_PROBLEM STATEMENT_
In the records below, find the line with "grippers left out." and the line with "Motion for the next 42". Print both exactly, along with every line between them, and no other line.

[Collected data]
....................
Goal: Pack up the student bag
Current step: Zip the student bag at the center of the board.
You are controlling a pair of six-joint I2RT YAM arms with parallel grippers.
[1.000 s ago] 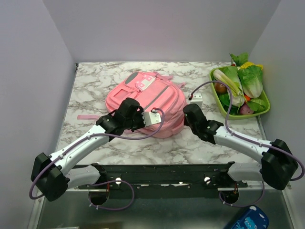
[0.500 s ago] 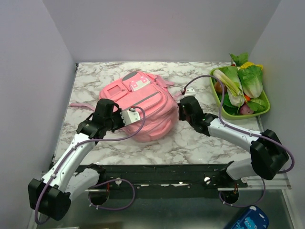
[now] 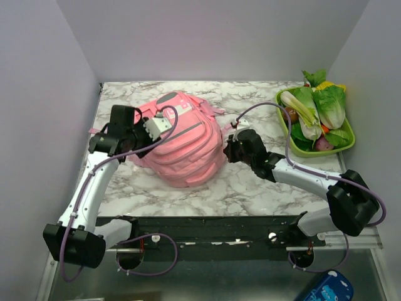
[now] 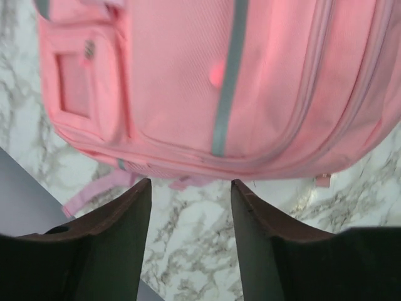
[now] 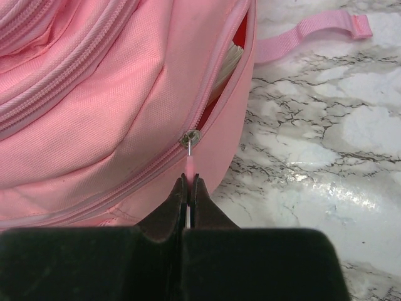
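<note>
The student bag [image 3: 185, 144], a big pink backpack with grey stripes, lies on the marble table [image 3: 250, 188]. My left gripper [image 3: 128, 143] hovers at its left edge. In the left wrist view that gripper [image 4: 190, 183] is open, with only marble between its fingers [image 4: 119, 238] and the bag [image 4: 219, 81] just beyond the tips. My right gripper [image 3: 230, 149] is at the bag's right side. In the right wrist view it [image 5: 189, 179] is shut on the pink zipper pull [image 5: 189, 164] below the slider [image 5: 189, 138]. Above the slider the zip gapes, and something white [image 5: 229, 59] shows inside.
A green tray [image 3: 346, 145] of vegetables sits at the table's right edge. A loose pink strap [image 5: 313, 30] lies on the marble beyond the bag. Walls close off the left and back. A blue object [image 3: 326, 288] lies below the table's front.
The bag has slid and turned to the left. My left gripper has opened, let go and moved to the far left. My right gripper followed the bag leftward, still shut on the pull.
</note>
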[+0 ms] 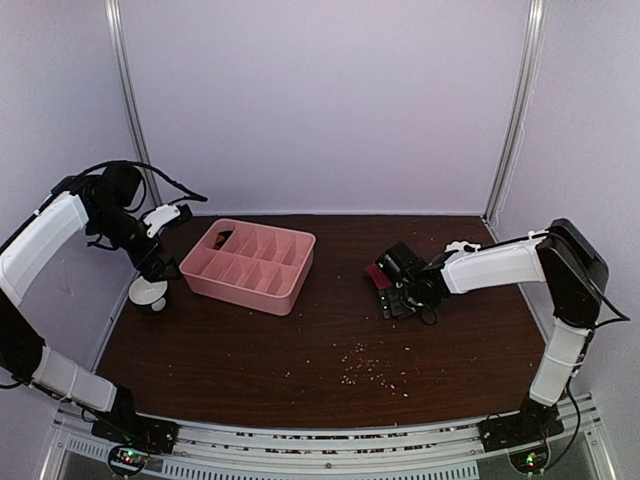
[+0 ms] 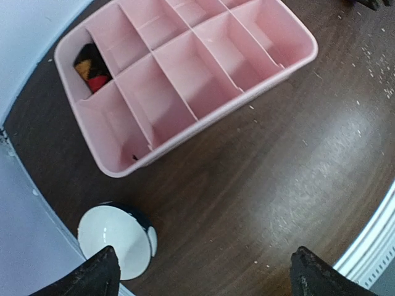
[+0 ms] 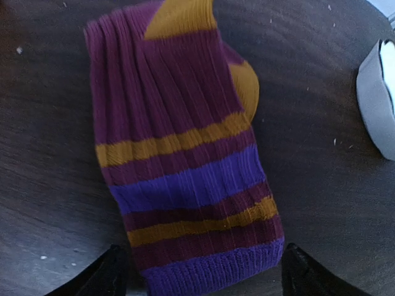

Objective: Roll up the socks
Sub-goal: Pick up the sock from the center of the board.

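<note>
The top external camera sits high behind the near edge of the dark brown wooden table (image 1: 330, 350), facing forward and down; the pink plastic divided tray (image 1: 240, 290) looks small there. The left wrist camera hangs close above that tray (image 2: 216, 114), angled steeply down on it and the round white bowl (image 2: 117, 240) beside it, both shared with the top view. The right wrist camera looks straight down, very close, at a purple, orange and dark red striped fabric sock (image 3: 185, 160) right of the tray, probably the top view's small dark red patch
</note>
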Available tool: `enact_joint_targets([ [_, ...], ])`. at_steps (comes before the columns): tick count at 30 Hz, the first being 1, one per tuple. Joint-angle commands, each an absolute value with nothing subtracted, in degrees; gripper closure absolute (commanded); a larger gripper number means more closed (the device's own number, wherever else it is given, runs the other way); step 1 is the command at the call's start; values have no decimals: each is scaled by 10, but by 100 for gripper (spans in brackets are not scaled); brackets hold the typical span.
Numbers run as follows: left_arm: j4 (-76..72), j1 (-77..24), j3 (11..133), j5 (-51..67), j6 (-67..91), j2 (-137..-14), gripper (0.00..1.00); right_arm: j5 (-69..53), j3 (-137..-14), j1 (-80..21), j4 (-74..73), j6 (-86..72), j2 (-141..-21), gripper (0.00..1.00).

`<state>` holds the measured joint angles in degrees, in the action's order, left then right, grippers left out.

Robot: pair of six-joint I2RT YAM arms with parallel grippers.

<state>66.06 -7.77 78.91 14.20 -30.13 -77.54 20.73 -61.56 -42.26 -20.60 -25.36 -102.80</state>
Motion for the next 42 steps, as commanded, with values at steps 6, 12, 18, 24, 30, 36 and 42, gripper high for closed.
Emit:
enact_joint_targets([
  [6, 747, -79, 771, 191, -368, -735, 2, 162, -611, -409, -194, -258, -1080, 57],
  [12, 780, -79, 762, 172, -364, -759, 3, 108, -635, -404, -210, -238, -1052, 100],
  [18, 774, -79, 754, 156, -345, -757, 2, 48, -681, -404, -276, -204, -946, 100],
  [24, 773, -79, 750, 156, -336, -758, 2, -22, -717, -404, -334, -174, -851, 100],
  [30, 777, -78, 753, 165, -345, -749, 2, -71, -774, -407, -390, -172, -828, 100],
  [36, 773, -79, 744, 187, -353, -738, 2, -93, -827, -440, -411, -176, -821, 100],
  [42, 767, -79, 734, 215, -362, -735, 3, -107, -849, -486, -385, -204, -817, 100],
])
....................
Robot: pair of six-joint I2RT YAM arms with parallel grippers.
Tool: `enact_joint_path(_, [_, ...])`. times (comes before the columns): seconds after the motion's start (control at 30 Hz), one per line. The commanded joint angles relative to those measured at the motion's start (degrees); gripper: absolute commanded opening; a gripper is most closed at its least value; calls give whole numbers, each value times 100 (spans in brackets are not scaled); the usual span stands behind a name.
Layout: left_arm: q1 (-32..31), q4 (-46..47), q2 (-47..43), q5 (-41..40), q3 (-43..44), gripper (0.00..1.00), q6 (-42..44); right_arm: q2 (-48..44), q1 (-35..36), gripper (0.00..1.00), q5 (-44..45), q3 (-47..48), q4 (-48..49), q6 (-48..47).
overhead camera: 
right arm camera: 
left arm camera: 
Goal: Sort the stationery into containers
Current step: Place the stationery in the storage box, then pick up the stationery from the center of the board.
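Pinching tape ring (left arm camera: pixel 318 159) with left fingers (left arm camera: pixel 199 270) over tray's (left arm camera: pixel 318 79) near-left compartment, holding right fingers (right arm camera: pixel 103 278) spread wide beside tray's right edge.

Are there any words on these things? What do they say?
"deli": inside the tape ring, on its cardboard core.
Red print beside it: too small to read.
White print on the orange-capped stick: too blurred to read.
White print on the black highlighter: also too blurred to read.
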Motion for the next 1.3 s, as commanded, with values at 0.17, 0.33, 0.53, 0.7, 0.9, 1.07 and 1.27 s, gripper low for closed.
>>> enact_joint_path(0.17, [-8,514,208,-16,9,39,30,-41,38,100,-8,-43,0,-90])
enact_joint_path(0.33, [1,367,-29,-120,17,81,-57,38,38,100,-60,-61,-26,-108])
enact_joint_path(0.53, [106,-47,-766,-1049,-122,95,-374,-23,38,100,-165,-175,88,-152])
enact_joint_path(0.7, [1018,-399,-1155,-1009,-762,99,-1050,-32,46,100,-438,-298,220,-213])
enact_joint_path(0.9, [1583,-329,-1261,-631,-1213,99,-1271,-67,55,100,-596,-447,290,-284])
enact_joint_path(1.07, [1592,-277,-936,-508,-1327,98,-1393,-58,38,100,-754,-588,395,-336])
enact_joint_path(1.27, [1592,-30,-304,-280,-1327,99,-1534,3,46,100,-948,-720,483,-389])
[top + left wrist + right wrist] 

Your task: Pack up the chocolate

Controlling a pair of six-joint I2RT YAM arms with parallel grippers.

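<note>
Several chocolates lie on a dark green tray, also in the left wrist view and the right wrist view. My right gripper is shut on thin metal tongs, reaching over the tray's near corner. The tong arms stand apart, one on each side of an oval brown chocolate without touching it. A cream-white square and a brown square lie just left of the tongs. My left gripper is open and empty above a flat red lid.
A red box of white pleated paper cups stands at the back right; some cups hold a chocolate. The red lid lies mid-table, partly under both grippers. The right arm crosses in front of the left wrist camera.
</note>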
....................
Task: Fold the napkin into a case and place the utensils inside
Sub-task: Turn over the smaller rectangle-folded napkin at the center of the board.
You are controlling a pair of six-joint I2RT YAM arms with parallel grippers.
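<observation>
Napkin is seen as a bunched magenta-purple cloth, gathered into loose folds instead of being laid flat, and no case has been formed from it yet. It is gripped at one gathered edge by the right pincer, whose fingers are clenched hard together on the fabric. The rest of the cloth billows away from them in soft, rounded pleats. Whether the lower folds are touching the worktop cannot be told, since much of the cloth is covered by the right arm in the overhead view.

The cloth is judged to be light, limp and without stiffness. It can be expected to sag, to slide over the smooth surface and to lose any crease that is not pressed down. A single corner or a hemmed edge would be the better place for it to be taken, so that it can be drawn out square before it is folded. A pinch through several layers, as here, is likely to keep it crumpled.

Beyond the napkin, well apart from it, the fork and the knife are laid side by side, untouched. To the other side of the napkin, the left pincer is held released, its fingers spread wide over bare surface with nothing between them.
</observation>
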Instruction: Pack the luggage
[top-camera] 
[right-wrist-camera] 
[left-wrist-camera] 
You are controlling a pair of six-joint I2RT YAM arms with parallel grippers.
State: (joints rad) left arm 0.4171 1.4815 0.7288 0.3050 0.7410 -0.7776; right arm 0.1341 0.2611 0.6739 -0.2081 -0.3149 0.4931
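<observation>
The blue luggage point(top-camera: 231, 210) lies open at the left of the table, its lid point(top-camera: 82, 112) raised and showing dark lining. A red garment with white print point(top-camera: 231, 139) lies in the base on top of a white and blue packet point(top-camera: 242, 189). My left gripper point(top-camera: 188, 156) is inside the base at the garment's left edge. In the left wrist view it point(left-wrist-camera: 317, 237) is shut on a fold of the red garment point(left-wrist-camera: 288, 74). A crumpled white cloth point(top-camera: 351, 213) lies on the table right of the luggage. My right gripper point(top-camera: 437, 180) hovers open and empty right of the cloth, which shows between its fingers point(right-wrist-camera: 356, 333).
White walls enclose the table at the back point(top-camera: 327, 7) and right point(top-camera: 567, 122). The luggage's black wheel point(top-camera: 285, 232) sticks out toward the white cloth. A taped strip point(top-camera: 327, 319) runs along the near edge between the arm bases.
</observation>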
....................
_SOLUTION TO THIS EXERCISE_
`<state>` holds the measured joint angles in degrees, in the action's order, left then right, grippers left out.

Robot: pair of six-joint I2RT YAM arms with parallel grippers.

<state>66.06 -7.77 78.91 14.20 -30.13 -77.54 20.73 -61.56 -42.26 -20.60 -25.36 -102.80</state>
Motion for the next 42 steps, as commanded, with values at steps 6, 12, 18, 24, 30, 36 and 42, gripper high for closed.

This concludes the answer.